Bölüm 11 Hediye

17 4 26
                                    

Atakan, genç kızın sorusunu “Yok,” diyerek üzgün bir ses tonuyla cevaplandırdı. “ Kusura bakma olur mu? Sen yokken seni çok özledim öteki yarım. Sana o kötü sözleri söylemek istememiştim. Sadece korktum Menekşem. Gerçekten ölmüş olmandan. Karşımdakinin bir taklitçi olmasından. Beni affedebileceksin değil mi?”

Süt kardeşini anlıyordu genç kız. Ancak yine de evet demek içinden gelmiyordu. O uzun zaman sonra kardeşine kavuştuğu için heyecandan öleyazmıştı. Atakan'sa... Onu gittiği için suçlamakla yetinmemiş, üzerine birde sahtekarlık ile itham etmişti. Onu kesinlikle affetmeyecekti.

Arkasını dönen genç kız, yanından geçtikleri bir kütüğün üzerinde “Kızıl Pençe” mührünü gördü. Kana bulanmış bir kurt pençesi şeklindeki bu mühür genç kızın kafasında bir intikam planı oluşturmuştu bile.

“Meysu! Camı aç, rotaya kilitlen, camı bir dakika sonra kapat,” dedikten sonra süt kardeşine dönen genç kız “Bunlar, senin yaptıklarının sonucu Atakan. Meysu, komut girişini kapat,” dedi acımasızca.

Kendini camdan aşağı atan Afra aracın etrafındaki rüzgarın da etkisiyle az önce geçtikleri kütüğe doğru savruldu.

Kız kardeşinin peşinden gitmek isteyen Atakan, kafasını cama çarpınca üzgünce çöktü yerine.

O sırada turkuaz renkli yatak kendi kendine açıldı. Gökalp'in, yatağın bazasının içene koyduğu siyah çelikten yapılma kutu büyülü bir şekilde uçarak önlerine geldi.

Kutunun üzerindeki  bordo renkli “Gökalp” yazısı önce Orhun alfabesindeki harflere benzeyen sembollere ardından ise “Açın,” sözcüğünün rahatsız edici bir fontla yazılmış haline döndü.

İki kardeş önlerine düşen kutuyu açtıklarında içinde dört şey buldular. Bunlar kızıl renkli kaşlara sahip bir çocuğun kel kafası, biri diğerinden büyük iki adet rahim ve “Açın,” yazısıyla aynı fontta yazılmış kanlı bir mektuptu.

Korkan kardeşler tereddüt içerisinde kel kafayı aldılar ellerine. “Zavallı çocuk,” diye düşünen kardeşler başın arkasına kazınmış “Mert Aysun” yazısını gördüklerinde kutudaki iki rahme artan bir korkuyla baktılar.

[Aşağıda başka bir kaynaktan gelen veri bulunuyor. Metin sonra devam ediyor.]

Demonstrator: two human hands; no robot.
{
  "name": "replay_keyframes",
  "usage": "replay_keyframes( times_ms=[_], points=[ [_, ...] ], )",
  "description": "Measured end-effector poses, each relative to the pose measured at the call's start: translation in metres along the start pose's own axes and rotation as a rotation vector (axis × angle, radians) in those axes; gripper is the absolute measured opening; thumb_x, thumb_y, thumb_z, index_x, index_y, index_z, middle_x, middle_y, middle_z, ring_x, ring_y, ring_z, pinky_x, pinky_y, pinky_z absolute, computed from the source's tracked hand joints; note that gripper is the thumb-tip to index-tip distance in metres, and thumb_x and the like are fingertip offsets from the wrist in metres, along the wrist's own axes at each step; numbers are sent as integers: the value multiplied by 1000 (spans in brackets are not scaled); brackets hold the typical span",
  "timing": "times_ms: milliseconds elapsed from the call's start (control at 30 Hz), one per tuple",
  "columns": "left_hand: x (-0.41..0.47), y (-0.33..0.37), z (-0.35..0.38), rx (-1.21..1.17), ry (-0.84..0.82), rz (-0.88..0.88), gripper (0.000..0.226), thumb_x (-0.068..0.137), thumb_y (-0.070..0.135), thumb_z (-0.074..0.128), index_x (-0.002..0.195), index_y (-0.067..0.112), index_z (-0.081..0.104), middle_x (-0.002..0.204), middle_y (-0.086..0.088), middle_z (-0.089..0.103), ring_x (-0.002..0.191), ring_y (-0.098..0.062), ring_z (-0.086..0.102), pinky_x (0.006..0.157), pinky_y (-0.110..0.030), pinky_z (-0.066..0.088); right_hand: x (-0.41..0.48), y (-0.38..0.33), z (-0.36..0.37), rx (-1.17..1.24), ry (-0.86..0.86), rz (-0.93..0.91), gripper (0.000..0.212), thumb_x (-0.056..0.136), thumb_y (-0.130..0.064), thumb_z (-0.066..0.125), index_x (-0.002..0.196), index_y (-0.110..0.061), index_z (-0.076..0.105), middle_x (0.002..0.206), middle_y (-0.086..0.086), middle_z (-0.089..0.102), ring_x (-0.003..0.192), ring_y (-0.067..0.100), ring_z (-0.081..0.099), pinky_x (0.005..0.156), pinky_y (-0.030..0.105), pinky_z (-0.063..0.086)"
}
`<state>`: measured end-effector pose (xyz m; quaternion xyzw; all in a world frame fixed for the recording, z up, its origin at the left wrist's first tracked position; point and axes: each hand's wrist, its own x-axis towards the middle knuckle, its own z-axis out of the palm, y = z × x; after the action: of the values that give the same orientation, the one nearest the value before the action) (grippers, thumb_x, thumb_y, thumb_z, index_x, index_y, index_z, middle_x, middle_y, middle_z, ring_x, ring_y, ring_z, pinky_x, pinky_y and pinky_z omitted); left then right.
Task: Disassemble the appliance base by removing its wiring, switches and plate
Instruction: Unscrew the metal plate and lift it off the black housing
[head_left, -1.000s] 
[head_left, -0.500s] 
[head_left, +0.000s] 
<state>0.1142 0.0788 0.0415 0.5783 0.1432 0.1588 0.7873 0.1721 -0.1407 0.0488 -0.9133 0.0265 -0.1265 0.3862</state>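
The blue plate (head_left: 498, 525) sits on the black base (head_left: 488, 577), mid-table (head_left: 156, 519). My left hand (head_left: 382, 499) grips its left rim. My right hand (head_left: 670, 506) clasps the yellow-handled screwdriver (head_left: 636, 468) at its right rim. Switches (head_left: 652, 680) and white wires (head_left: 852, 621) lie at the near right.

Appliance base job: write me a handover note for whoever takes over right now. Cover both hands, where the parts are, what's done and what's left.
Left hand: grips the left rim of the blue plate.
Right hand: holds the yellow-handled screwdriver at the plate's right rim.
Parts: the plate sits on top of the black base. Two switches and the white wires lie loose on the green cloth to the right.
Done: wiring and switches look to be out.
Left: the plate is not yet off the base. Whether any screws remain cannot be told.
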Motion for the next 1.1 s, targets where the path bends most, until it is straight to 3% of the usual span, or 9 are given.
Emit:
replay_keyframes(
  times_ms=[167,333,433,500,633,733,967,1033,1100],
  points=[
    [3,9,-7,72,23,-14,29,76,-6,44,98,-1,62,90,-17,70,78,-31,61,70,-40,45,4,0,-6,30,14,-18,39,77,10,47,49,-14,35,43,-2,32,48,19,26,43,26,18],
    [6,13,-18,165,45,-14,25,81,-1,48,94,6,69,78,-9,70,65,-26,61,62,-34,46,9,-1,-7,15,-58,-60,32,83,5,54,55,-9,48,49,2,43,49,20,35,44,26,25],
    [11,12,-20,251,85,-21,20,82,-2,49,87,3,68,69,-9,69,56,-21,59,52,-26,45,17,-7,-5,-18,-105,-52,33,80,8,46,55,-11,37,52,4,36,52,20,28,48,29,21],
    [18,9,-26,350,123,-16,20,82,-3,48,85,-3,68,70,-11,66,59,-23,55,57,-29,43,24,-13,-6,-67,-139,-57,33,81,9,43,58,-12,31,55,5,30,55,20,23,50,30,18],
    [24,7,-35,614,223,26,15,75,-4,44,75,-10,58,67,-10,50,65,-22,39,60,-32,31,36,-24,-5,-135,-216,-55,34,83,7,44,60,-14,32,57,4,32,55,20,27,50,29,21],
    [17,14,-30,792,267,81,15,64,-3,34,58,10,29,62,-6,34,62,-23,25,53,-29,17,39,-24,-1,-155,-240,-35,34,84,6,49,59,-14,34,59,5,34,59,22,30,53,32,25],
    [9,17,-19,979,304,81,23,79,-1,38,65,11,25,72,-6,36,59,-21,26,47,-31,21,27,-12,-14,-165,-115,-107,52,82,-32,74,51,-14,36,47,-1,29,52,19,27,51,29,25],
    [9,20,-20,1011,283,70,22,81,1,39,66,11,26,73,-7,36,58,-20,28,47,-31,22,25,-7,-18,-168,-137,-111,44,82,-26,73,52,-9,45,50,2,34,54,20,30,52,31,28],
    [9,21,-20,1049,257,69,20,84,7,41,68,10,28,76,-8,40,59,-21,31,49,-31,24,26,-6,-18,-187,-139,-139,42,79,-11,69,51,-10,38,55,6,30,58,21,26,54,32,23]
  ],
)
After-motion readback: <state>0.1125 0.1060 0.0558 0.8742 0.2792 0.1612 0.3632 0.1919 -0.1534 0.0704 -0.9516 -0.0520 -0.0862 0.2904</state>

Mert'in kafasını kutuya geri koyan Atakan önce küçük olan rahmi aldı ve arkasını çevirdi. Rahmin üzerindeki “Mısra Gökdoğan,” yazısını gördüklerinde Gökalp “Kahretsin,” dedi istemsizce.

Zavallı kızın rahmini kutuya geri koyan ikili sonuncuyu almadan kutuyu geri kapatmaya çalıştılar. Ancak tek elde ettikleri rahmin kendi kendine yükselerek önlerine gelmesi olmuştu.

İki kardeşin kalpleri korkuyla atmaya başladı. Rahmin arkasındaki “Sunay Atasever,” yazısı ise iki kardeşin gözyaşlarını serbest bırakmalarına neden oldu.

“Biz berbat varlıklarız Gökalp,” dedi Atakan, “Biz biraz daha sorumlu olsak yaşayacaklardı belki de...”

Abisine “Kendini suçlama, hepsi benim suçum. Tatil başladığından beri sana yük oluyorum. Keşke aptal aptal hareketler yapacağıma Kule'yi aramayı hatırlatsaydım sana,” dedi Gökalp. “En azından Mısra ile Mert kurtulurdu. Ablam... Şey... Zamanında takviye alsaydı, ya da o kıza o kadar sert davranmasaydık belki o da yaşıyor olabilirdi.”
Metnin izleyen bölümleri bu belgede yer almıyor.